### Task item
Copy each line of the material beneath that holds the word "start".

### Recorded information
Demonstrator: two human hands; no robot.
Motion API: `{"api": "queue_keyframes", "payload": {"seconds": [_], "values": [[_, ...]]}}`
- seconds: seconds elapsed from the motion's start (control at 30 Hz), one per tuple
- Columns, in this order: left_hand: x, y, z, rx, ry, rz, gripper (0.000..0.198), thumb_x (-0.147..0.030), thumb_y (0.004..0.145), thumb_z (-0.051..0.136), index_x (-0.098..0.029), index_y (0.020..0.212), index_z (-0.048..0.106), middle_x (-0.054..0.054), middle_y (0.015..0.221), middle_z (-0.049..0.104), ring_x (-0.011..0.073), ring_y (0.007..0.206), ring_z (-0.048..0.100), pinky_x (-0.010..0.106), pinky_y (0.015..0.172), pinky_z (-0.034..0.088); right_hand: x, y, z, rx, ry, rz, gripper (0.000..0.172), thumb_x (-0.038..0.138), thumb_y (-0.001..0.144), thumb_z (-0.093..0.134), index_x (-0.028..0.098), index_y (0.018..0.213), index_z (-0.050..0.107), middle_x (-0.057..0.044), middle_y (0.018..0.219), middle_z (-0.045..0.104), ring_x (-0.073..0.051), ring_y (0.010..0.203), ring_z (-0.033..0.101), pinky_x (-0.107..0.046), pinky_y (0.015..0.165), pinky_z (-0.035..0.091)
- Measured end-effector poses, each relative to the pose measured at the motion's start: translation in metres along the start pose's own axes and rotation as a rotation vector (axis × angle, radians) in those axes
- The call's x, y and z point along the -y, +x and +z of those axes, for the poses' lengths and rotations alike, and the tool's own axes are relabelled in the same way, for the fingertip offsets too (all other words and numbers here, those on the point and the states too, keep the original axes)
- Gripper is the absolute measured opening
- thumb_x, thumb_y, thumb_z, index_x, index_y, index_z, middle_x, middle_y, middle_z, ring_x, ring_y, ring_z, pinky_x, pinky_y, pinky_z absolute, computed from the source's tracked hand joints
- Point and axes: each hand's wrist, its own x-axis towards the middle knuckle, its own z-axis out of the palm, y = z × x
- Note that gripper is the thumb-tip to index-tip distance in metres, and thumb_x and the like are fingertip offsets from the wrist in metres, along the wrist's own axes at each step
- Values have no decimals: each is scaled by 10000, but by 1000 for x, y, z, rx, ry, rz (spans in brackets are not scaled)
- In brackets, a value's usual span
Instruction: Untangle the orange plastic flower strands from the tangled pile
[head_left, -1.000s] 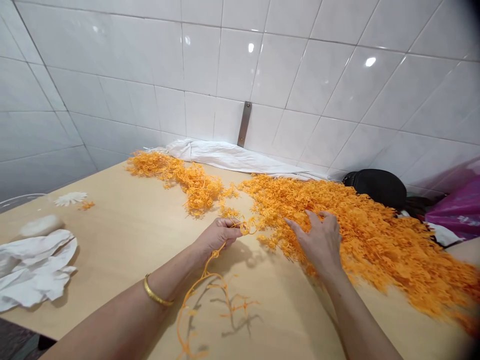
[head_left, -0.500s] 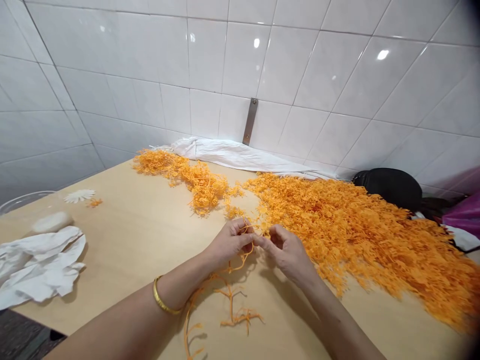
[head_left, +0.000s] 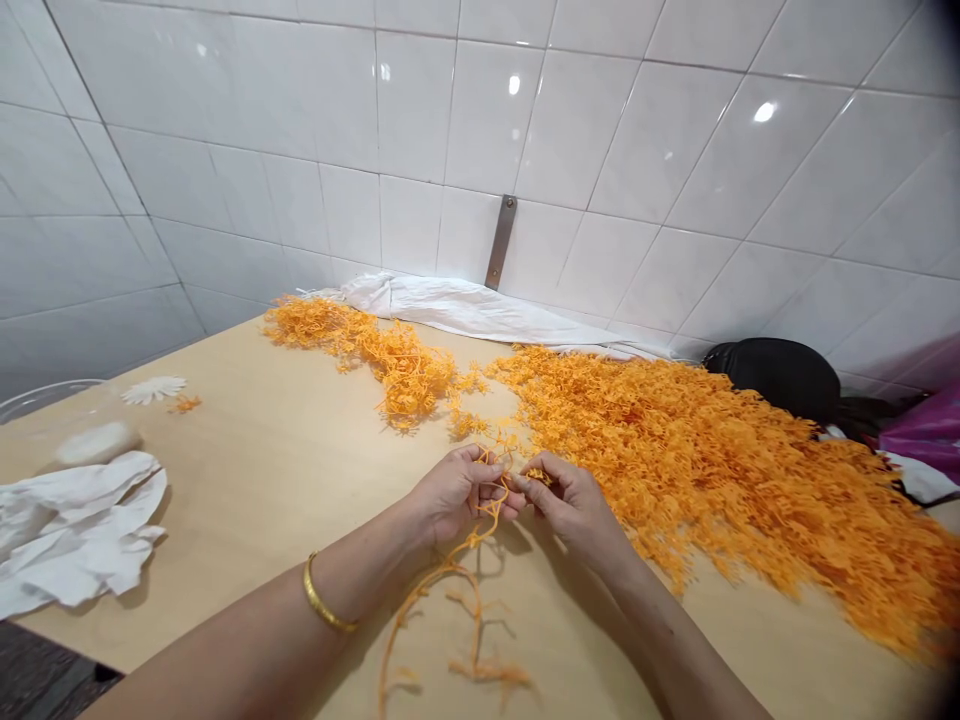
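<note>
White tile wall point(head_left: 480, 130) fills the upper half of the view; a metal strip point(head_left: 500, 242) is fixed upright on it, just above the back edge of the desk point(head_left: 247, 500). The desk has a pale wood top. Along its back edge lies a long white cloth point(head_left: 450, 310).

Large orange heap point(head_left: 697, 450) of frilly strands spreads across the right side of the desk, and a smaller orange heap point(head_left: 367, 350) lies to its left, near the wall. Beyond the large heap, off the desk's far right corner, sit a black bag point(head_left: 772, 368) and a pink plastic bag point(head_left: 926, 435). At the left of the desk are crumpled white cloth point(head_left: 67, 535), a white lump point(head_left: 97, 443), a white flower-shaped piece point(head_left: 154, 390) and the rim of a clear bowl point(head_left: 45, 397).

Hands are together at mid-desk, just beside the large heap, fingertips almost meeting. Left hand point(head_left: 457, 495), with a gold bangle point(head_left: 326, 607) on its wrist, and right hand point(head_left: 574, 510) both pinch one orange strand point(head_left: 457, 590). The strand's loose length hangs from the hands and trails across the desk toward the near edge.
</note>
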Motion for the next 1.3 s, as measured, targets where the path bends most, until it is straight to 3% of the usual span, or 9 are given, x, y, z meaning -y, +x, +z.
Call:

### Result for this exercise
- seconds: seconds elapsed from the motion's start (control at 30 Hz), one per tuple
- Measured end-effector poses, each relative to the pose measured at the motion's start: translation in metres along the start pose's own axes and rotation as a rotation vector (axis × angle, radians) in those axes

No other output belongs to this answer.